#### Exercise brief:
Exactly the lines below from the line with "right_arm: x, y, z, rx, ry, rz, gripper" through the line with "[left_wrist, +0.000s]" must make up the answer, both ends included and pictures left out.

Items listed in a dataset:
# # # # # # #

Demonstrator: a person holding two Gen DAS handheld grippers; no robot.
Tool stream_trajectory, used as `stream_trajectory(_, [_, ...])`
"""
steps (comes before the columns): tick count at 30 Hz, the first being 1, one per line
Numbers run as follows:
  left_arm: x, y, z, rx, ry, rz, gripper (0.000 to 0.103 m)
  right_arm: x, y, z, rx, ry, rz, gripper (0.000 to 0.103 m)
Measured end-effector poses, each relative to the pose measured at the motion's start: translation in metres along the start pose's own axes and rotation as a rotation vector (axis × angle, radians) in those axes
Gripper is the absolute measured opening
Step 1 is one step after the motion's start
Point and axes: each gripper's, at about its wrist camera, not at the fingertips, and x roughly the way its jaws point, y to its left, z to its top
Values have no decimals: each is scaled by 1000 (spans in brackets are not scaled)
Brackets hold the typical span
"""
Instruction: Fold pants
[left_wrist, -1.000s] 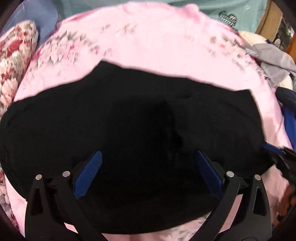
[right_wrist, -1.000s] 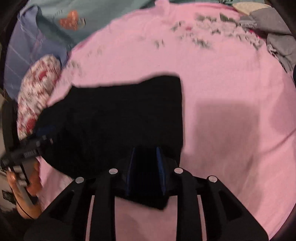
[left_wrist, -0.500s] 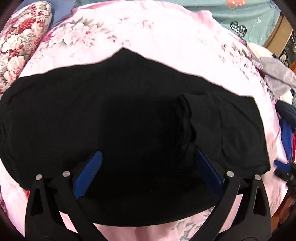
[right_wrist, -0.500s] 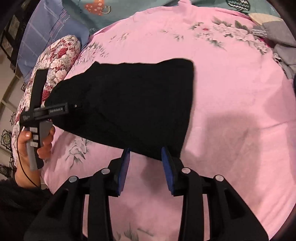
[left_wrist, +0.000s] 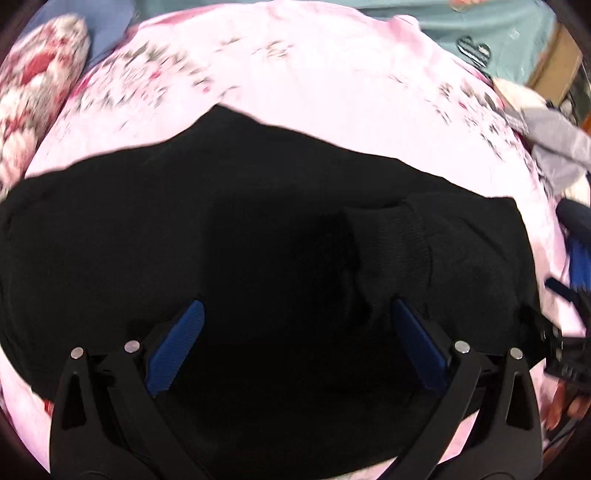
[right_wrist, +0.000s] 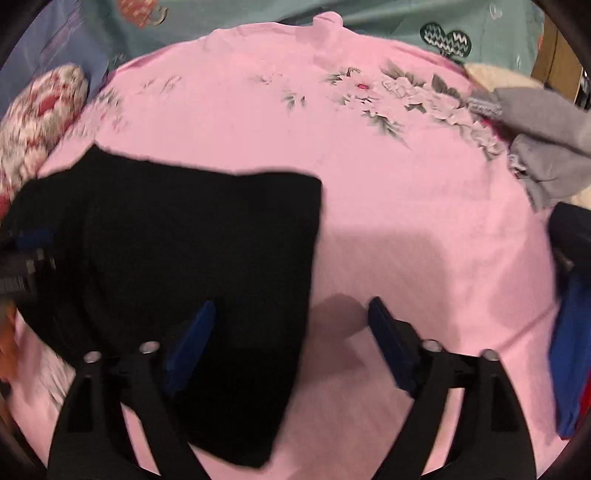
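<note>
A pink floral bedsheet (right_wrist: 424, 240) is spread beneath the black pants (left_wrist: 258, 258), seemingly folded over once (a ribbed band lies on top). Left gripper (left_wrist: 295, 343) is spread wide above them; right gripper (right_wrist: 291, 339) is opening, only their edge between its jaws. Further folding is judged outstanding.

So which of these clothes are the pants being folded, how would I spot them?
Start from the pink flowered bedspread that fills the view. The pants are the flat black cloth lying on its left part, under the right gripper, whose jaws are opening over the cloth's edge. They are the only black piece spread flat; the grey clothes sit crumpled at the bed's far right edge.
</note>
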Motion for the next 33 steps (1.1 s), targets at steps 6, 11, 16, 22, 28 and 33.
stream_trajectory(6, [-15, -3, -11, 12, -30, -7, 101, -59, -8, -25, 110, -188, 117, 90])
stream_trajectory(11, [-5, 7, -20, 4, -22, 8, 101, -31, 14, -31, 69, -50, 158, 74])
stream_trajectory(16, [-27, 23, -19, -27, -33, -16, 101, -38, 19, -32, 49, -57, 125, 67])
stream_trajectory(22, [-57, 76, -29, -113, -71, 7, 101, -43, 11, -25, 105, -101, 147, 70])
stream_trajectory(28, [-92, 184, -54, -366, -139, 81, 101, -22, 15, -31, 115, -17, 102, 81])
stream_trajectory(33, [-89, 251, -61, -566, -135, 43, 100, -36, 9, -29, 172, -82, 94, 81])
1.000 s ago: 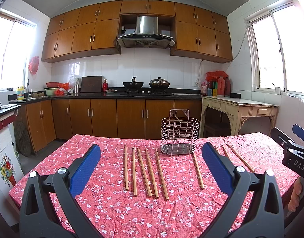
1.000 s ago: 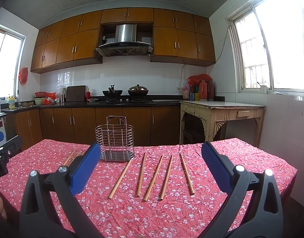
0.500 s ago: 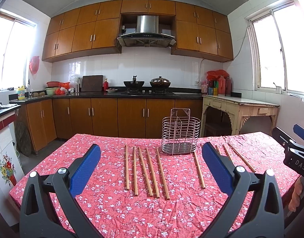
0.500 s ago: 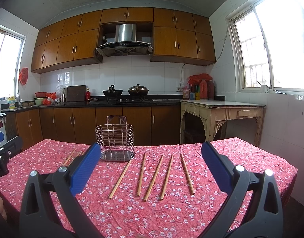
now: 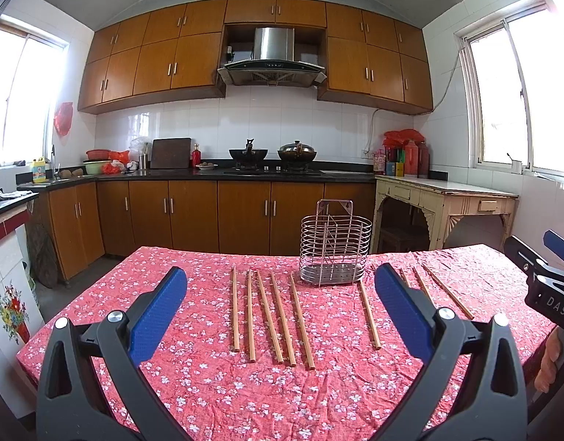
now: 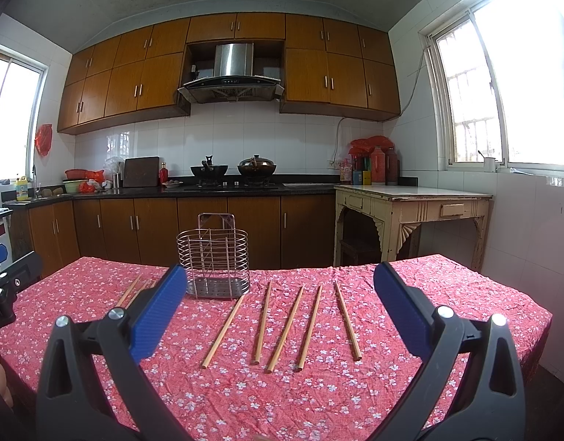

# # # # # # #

#### Reply:
  right_arm: x, y, z, rx, ry, rz, gripper (0.000 to 0.103 m)
Measured end-effector poses, each relative to the pose measured at the motion's start: translation in metres along the start pose's own axes and rotation as a rotation vector (axis × angle, radians) in those axes
Gripper is the absolute measured opening
Step 1 is one step after the motion's start
Point and axes: each gripper's, at about its wrist camera, not at the fingertips, and x roughly the way its jaws point, y to its left, z to its top
Values have no decimals: each is scaled by 1000 (spans in brackets are not scaled)
Brackets hold the typical span
"""
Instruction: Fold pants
[left_wrist, -1.000s] 
[right_wrist, -1.000s] 
[left_wrist, -0.500s] 
[right_wrist, -0.500s] 
[left_wrist, +0.000s] 

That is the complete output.